Consigo permanecer en el interior de la basílica más de hora y media. Me considero un afortunado. Tras la definitiva despedida, que no quieres que llegue, recorro las naves laterales de la basílica hacia la salida. Los peregrinos están por doquier. Unos, rezando de rodillas, como un grupo de jóvenes sacerdotes o como un chico joven con pendiente en la oreja que comenzó la cola a mi lado. Una monja mayor, sentada a los pies de un confesionario, comparte ese lugar con otras personas, que rezan emocionadas, como muchas más, algunas de ellas con lágrimas en los ojos. También hay gente que, vencida por el cansancio, se ha quedado dormida en los escalones de las diferentes capillas laterales o a los pies de los monumentos mortuorios de otros Papas que, sin duda, los acogen con cariño paternal.

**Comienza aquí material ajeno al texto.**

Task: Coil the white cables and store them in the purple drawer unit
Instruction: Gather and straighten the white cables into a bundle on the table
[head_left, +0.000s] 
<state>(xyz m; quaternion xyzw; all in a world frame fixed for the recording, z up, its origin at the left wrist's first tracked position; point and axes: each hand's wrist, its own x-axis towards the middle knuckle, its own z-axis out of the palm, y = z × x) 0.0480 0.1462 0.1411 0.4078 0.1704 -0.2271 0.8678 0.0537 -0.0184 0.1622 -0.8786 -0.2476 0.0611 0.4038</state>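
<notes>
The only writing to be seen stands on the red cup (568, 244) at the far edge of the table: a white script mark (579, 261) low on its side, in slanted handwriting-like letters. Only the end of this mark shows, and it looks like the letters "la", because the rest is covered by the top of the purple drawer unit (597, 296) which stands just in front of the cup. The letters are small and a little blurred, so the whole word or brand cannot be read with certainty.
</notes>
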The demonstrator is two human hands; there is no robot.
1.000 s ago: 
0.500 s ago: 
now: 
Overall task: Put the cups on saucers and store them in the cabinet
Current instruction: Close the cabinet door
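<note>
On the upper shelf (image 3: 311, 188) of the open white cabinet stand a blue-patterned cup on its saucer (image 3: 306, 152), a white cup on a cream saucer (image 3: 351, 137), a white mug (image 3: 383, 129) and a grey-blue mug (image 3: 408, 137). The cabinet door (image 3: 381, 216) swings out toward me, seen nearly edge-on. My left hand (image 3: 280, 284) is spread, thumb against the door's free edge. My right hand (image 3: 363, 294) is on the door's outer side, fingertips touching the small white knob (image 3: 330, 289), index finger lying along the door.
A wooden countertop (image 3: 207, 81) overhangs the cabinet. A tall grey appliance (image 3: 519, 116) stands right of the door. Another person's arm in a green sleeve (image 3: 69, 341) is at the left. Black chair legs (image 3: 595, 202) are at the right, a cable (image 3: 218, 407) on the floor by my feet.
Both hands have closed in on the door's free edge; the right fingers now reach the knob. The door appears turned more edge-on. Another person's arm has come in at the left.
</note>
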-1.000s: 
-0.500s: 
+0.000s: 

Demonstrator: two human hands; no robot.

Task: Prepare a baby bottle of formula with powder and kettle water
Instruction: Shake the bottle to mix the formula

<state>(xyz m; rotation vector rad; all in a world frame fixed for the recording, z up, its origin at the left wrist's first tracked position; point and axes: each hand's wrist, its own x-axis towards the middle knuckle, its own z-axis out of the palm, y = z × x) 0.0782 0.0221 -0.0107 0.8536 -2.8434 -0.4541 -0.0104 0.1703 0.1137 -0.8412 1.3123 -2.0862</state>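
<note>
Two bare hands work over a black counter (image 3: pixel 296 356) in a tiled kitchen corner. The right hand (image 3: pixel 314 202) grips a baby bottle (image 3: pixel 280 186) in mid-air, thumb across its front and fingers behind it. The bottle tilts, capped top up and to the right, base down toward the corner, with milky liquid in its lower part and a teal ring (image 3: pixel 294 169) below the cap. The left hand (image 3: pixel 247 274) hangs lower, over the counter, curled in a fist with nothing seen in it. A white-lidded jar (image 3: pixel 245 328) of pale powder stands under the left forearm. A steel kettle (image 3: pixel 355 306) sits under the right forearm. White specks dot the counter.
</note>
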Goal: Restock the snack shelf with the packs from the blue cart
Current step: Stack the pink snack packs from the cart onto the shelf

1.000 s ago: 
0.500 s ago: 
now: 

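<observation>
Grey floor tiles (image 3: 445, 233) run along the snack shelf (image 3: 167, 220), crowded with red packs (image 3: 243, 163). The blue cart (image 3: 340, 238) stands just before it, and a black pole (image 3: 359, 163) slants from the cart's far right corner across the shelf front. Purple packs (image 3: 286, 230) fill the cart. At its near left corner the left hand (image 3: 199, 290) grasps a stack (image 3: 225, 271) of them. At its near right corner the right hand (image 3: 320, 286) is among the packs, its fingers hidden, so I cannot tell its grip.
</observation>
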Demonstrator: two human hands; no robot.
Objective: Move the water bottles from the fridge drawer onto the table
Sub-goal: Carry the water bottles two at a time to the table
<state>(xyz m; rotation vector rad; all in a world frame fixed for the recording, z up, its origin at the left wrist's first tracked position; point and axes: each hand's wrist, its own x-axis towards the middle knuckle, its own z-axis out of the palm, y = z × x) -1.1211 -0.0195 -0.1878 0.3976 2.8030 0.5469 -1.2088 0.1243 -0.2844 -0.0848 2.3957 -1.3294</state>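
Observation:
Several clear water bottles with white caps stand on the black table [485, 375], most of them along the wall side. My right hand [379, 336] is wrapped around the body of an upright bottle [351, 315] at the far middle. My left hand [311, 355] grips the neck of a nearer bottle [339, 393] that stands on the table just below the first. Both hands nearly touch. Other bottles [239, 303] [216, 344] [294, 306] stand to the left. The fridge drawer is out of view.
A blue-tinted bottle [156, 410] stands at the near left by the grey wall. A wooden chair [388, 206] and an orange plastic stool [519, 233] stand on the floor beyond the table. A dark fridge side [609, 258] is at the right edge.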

Salgo a la Plaza. Son ya casi las dos de la madrugada. Una noche fresca, pero despejada y tranquila. Sopla una suave brisa. Como un bocadillo sentado en una silla que inesperadamente encuentro, mientras contemplo la majestuosa fachada de San Pedro. Después, recorro en sentido contrario la Vía della Conciliazione. Han cerrado las puertas de la basílica hasta las 5 de la mañana. Muchos peregrinos aprovechan para dormir esas tres horas en sacos o cubiertos con mantas, unos al lado de otros, en los soportales o bajo el estrellado cielo. Otros sobrellevan la espera sentados sobre el pavimento. Unos comen, otros dormitan, unos rezan, otros hablan, muchos meditan. Me siento con la misión cumplida. Me siento afortunado. Sigo andando al hotel. En la Vía Vittorio Emanuele me cruzo, a las tres de la mañana, con un grupo de jóvenes peregrinos que caminan a buen ritmo tras una bandera, cantando alegremente siguiendo los acordes de una guitarra. No saben que hace cinco horas supuestamente se han cerrado los accesos a la cola. Pero algo dentro de mí me dice que les dejarán pasar.